Geekbench 6 (Higher is better) | Lenovo ThinkStation P3 Ultra | Dell Precision 3280 Compact |
CPU Single-Core | 2,777 | 2,971 |
CPU Multi-Core | 15,780 | 19,230 |
GPU (Dedicated) | 126,020 | 129,038 |
Cinebench R23
This benchmark uses all CPU cores and threads to generate an overall score. We can see Dell’s Core i9 pulling ahead in this test.
Cinebench R23 (Higher is better) | Lenovo ThinkStation P3 Ultra | Dell Precision 3280 Compact |
Multi-Core | 18,071 | 23,101 |
Single-Core | 2,011 | 2,201 |
Cinebench 2024
We also started running the latest Cinebench test.
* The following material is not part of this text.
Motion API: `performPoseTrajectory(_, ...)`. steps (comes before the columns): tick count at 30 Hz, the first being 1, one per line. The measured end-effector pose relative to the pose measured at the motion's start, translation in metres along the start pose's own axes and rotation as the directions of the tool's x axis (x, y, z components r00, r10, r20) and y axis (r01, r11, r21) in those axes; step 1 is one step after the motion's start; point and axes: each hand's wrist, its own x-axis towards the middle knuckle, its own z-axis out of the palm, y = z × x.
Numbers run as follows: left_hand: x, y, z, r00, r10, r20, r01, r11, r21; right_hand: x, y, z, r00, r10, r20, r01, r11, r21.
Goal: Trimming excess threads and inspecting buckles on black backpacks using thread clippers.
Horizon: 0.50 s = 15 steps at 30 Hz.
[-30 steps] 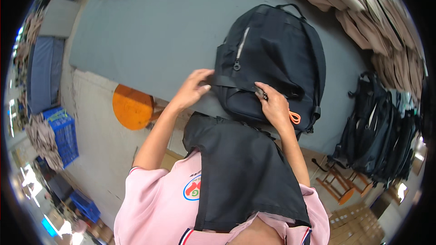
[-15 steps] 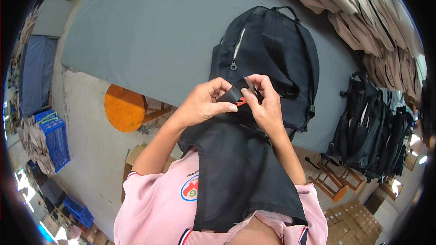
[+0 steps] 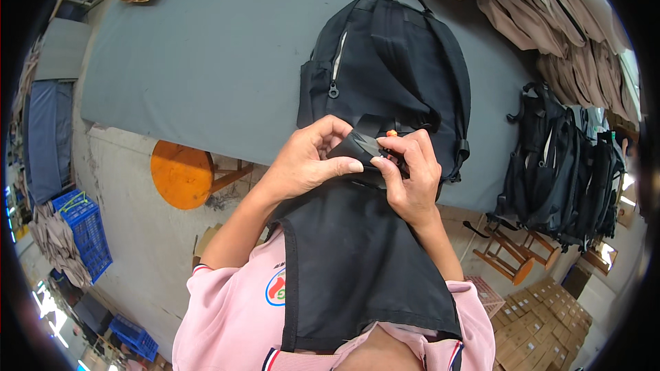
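Note:
On the grey table lies a black backpack (image 3: 419,62), its white-edged zip (image 3: 339,58) at the left. By its lower edge, my left hand (image 3: 311,156) pinches a wide black strap (image 3: 355,151) between thumb and fingers. My right hand (image 3: 412,177) closes around a small pair of thread snips (image 3: 370,145). Their pale blades point left and lie against the strap, and a bit of orange shows above my fingers. Most of the snips' handle is hidden in my palm. A black apron (image 3: 364,261) hangs just below both hands.
The grey table (image 3: 199,62) stretches left and away. Beige fabric pieces (image 3: 543,7) are heaped at the far right, with more black bags (image 3: 550,165) hanging beneath. An orange stool (image 3: 182,174) stands by the table's near edge. Blue crates (image 3: 84,233) are on the left.
The snips have turned in my right hand: their blades now point left at the strap, and the orange part has moved above my fingers. The view has shifted slightly.

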Motion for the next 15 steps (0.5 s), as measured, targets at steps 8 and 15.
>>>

Cinebench R23 (Higher is better) | Lenovo ThinkStation P3 Ultra | Dell Precision 3280 Compact |
Multi-Core | 1,092 | 1,361 |
Single-Core | 117 | 130 |
GPU | 12,702 | 12,748 |
Conclusion
Lenovo’s ThinkStation P3 Ultra packs serious power for being so small, with up to a 65-watt Core i9 processor and an NVIDIA RTX 4000 graphics card. We’re also impressed that it fits 128GB of RAM and three storage drives. It also doesn’t disappoint with connectivity, featuring two Thunderbolt 4 ports, which include ISV certifications and Intel vPro support. It’s a fine alternative to the Dell Precision 3280 Compact and gets our recommendation for a compact workstation.